• _Exercise description_
Once you find the line containing "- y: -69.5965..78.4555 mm" in the data below, copy it and each following line exactly, up to and including the line containing "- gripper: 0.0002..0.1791", and nothing else.

(Dataset excerpts)
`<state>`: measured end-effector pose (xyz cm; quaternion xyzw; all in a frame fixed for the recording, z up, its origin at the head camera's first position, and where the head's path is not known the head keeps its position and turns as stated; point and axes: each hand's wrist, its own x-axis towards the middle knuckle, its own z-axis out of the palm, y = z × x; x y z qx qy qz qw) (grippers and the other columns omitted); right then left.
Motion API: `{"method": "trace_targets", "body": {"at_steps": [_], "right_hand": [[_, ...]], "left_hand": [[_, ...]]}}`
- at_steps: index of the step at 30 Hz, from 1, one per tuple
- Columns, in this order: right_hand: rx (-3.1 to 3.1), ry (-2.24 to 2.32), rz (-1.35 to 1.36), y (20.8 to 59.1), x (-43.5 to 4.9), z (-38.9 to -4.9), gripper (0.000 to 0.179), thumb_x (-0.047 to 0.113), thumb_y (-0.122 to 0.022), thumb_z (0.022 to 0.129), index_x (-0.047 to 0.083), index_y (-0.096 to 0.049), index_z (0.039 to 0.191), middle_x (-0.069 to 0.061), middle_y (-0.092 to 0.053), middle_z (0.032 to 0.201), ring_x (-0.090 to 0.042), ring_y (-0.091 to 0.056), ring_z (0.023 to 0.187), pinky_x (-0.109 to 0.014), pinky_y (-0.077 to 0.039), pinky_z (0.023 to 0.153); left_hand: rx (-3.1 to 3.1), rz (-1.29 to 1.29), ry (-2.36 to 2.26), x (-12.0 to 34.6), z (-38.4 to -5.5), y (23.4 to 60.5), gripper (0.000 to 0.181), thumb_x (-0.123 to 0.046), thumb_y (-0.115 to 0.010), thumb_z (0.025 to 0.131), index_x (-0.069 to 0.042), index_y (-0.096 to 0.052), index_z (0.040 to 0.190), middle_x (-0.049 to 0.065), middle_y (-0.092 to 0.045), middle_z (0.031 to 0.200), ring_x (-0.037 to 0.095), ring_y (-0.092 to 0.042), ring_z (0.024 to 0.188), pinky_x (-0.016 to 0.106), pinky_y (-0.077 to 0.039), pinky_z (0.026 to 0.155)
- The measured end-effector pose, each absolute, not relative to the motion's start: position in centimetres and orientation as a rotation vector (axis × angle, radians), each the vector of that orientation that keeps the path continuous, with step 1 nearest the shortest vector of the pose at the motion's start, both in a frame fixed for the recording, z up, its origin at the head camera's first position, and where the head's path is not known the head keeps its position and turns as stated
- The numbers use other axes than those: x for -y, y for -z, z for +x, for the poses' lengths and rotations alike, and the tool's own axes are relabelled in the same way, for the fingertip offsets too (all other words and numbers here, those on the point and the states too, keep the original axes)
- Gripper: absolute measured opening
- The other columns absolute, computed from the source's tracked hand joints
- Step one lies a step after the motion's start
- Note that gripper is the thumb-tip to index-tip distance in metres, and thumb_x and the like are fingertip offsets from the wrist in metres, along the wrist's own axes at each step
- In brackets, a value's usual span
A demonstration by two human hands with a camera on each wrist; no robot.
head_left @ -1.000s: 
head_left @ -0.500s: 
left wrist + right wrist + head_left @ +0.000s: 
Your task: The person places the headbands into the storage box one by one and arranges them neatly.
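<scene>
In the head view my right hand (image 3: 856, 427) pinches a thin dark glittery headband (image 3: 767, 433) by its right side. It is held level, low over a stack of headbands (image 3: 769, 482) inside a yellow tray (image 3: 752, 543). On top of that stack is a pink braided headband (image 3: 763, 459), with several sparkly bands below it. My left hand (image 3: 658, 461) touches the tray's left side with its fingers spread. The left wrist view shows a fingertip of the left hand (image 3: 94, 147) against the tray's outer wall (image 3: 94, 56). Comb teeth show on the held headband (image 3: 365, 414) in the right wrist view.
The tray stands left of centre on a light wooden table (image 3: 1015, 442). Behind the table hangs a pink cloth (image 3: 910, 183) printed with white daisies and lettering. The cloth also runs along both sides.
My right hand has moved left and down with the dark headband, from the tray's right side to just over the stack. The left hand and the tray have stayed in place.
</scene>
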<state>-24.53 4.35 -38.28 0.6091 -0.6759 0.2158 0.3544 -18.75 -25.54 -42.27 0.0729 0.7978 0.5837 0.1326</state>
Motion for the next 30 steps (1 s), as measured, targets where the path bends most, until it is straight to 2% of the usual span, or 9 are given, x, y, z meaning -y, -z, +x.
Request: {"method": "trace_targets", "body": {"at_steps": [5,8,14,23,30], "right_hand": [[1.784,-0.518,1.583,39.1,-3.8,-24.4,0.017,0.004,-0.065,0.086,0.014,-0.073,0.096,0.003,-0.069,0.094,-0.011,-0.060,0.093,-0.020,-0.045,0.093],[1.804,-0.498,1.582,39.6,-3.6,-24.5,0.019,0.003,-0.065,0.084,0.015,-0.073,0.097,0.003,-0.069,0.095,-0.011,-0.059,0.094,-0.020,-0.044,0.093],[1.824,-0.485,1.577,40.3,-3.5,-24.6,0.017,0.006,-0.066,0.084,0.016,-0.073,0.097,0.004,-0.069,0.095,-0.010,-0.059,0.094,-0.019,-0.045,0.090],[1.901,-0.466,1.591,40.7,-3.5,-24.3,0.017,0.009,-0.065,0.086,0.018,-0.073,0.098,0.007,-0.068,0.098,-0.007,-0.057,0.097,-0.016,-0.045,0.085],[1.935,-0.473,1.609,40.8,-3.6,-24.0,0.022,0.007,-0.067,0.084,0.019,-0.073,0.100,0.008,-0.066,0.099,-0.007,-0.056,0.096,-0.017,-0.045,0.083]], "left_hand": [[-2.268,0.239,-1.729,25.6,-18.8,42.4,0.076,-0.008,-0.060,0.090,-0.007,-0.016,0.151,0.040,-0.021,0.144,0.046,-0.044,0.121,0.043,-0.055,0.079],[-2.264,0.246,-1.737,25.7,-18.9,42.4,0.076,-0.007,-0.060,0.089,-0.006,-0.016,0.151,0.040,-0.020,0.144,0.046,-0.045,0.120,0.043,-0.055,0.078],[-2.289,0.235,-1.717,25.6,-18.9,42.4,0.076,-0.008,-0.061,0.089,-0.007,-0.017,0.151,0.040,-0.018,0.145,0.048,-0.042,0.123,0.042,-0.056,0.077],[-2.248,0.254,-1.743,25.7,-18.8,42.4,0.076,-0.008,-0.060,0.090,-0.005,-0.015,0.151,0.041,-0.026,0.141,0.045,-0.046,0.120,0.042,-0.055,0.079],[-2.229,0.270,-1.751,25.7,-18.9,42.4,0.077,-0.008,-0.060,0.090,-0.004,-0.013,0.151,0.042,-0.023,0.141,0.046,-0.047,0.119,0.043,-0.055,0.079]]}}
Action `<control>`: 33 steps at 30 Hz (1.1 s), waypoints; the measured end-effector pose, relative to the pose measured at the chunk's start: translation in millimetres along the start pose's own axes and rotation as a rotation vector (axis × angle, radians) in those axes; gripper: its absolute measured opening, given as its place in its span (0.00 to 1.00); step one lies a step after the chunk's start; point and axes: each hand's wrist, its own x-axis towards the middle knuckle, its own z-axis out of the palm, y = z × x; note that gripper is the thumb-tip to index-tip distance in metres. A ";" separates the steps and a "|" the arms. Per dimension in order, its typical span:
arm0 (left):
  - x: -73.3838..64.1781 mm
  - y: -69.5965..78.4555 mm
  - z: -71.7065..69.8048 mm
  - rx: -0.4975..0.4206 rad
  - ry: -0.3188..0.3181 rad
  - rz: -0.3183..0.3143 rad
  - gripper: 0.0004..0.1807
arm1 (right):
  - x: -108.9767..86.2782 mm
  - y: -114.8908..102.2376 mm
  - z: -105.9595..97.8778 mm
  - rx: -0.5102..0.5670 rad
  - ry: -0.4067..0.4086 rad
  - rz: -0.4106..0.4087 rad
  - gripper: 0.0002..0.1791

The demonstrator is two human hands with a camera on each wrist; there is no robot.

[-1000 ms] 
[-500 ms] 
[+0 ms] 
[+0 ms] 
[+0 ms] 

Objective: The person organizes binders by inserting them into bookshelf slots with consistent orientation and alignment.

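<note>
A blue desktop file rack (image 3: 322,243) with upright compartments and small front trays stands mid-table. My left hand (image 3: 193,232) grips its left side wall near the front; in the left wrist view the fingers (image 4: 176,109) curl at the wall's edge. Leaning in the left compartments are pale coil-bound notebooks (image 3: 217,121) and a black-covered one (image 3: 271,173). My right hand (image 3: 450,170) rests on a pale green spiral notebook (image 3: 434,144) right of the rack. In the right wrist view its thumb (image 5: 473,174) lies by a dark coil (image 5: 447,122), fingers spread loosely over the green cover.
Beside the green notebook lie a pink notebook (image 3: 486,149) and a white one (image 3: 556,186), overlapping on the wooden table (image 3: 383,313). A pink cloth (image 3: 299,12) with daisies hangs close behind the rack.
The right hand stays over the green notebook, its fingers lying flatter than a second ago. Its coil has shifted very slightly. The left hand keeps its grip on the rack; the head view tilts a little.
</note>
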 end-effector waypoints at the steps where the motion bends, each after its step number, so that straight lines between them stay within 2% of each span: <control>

• _Exercise result_
  - y: -69.5965..78.4555 mm
  - z: -71.7065..69.8048 mm
  - rx: -0.4975..0.4206 rad
  - ry: -0.3188..0.3181 rad
  - rz: -0.3183..0.3143 rad
  - gripper: 0.0004..0.1807
arm1 (right):
  - x: -108.9767..86.2782 mm
  - y: -114.8908..102.2376 mm
  - z: -105.9595..97.8778 mm
  - rx: -0.5102..0.5670 rad
  - ry: -0.4067..0.4086 rad
  - rz: -0.4106..0.4087 rad
  - gripper: 0.0002..0.1791

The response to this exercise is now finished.